CHARLIE STAGGERS OUT THROUGH THE STAGE DOOR, his bottle of Jack Daniels clutched tightly in his hand and makes his way around the rear of the theatre, down then a narrow piss and vomit stinking side alley and then across the Promenade and down onto the beach. He is not noticed by the police pulling up the front of the theatre, or if he is noticed, he is just dismissed as another holidaymaker drunk. He leans against the rough, damp, seaweed smelling sea wall, trying to get his head together, but his brain seems to be coagulating, his thoughts as slow as a snail in treacle. Selene is dead, and I have killed her! Selene is dead and I have killed her,’ the only coherent thought his snarled and aching brain can embrace.
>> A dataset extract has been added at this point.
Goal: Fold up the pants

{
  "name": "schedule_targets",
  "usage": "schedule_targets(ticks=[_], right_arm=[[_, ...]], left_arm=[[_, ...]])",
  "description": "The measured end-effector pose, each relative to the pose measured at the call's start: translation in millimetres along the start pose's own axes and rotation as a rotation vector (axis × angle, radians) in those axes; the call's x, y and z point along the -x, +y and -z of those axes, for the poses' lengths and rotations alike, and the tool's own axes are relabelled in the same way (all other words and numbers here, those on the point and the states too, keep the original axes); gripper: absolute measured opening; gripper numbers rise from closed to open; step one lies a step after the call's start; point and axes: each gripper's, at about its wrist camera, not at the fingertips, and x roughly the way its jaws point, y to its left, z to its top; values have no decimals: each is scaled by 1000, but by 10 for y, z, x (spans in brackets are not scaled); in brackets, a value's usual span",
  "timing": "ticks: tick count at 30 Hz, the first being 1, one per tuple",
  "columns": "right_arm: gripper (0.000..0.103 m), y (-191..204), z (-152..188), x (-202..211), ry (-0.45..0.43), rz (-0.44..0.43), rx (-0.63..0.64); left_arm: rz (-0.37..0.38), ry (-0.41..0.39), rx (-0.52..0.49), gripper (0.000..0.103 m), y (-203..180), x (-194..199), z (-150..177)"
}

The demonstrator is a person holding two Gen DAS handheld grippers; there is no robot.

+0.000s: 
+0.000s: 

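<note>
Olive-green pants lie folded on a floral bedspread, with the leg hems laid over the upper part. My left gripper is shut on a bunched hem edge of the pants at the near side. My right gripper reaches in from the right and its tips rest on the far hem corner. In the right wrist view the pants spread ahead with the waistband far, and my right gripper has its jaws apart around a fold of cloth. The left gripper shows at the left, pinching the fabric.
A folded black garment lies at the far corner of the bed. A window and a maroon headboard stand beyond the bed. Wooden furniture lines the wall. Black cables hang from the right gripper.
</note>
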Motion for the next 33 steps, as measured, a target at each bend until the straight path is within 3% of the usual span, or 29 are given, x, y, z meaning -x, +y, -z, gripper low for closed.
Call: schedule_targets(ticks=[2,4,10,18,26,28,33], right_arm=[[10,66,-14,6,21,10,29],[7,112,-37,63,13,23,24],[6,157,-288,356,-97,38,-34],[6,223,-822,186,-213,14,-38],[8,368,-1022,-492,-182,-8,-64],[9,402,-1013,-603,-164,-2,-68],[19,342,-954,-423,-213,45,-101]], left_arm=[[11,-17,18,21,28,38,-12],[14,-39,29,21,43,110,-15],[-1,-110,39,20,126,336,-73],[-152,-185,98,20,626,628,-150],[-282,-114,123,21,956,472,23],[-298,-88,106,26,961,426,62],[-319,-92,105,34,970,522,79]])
How he got to the beach, how he even got out of the theatre is a confused blur. He remembers hearing the audience begin to scream as they realise that Selene might be dead, screams mingled with sobs of shock, .Of horror. He must have picked up the bottle of JD from the table in the wings as he fled the stage but has no memory of that
, or of pushing past Jack, the venerable stage hand. ‘Summat wrong, Charlie? Summat gone wrong wi’t trick?’ Jack asks. ‘She all right, the lass? Not hurt, is she? You need an ambulance?’
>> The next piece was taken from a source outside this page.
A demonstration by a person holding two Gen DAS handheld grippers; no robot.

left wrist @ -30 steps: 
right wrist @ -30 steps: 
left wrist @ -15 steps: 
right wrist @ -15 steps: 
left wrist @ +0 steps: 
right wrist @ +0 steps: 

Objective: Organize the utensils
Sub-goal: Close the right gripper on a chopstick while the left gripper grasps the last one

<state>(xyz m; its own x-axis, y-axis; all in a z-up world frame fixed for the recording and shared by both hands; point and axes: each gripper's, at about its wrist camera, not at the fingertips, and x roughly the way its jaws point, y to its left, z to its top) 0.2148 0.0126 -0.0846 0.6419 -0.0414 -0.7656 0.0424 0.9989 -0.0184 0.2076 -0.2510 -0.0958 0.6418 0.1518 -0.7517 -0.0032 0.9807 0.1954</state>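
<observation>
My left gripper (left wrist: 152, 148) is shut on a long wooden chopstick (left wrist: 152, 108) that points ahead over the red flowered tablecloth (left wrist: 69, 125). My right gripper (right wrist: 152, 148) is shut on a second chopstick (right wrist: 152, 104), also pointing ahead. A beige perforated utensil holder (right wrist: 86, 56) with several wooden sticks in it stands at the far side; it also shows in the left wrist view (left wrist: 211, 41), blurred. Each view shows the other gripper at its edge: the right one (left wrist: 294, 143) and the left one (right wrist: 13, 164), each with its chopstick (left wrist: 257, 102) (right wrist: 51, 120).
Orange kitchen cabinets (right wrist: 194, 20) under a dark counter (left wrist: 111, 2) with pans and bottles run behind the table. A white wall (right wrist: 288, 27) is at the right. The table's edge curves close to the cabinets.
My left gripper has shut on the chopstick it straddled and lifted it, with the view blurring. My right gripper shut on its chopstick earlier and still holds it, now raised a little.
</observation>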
‘No, no. course not,’ Charlie answered wild eyed, thrusting his way bullishly through the other members of the show who were beginning to gather as the word spread that there had been some sort of accident on stage. He barges into Norah Littlehampton, one of Alyson Wonder’s backing girls, ‘Here, go steady Charlie, I bruise easily, you know,’ she protested rubbing her arm, but he does not heed.
Neither does he hear Benny Marsden, ‘Now you tell me right now, Charlie, what the fuck is going on?’ he insisted with all the authority he could muster, ‘Charlie, don’t you walk away from me now, not until I find out what’s about,’ trying to grab Charlie’s arm, but Charlie in a surge of rage, brushes off the restraining arm swings around to punch him, overbalances and lurches into one of the tour stage hands who steadies Charlie on his feet. Blindly he rushes on, ignoring Benny’s shouts and brushing past anybody in his way, heading down the back stage corridor to the stage door and out into the night.
Kellick is now inside the theatre, heading backstage, looking for Charlie. ‘Charles Chilton, where is he? Anybody?,’ having to shout above the growing echoing din as the audience shout and scream and the back stage crew and performers, all speaking loudly at once, add to the deafening commotion. ‘Charles Chilton? And Keith, Keith, where is he and anybody know his second name?’ but nobody bears him mind, the drama on stage is far more enthralling than a bald pot-bellied copper looking for Charlie.
Selene’s body has slumped to the door, a thickening river of blood trickling across the stage floor as though seeking an exit. Sara Asakura, Alyson Wonder’s other backing singer, nervously pushes side the encircling black curtains to look inside and starts to scream.
At last Kellick restores some sense of order into the mayhem milling about in the theatre and on stage. Four police are assigned to guard the stage and Selene’s body, some of the more ghoulish in the audience had tried to climb up onto the stage… The black curtains remain in place, shrouding the bloody scene beyond.
Much of the audience has already fled, much to Kellick’s chagrin, he needs to question them, to ascertain what they saw, especially he needs to talk to the volunteer, Maureen Collings, who has been taken home by her husband and put to bed, suffering from deep shock. He will make her a strong cup of tea with lots of sugar and patiently feed it to her , sip by sip. ‘You sleep now, love,’ he says after she had drunk all the tea, ‘see things differently in the morning, eh,’ kissing her tenderly on the forehead and turning out the light. He will sleep in the spare bed so as not to disturb her.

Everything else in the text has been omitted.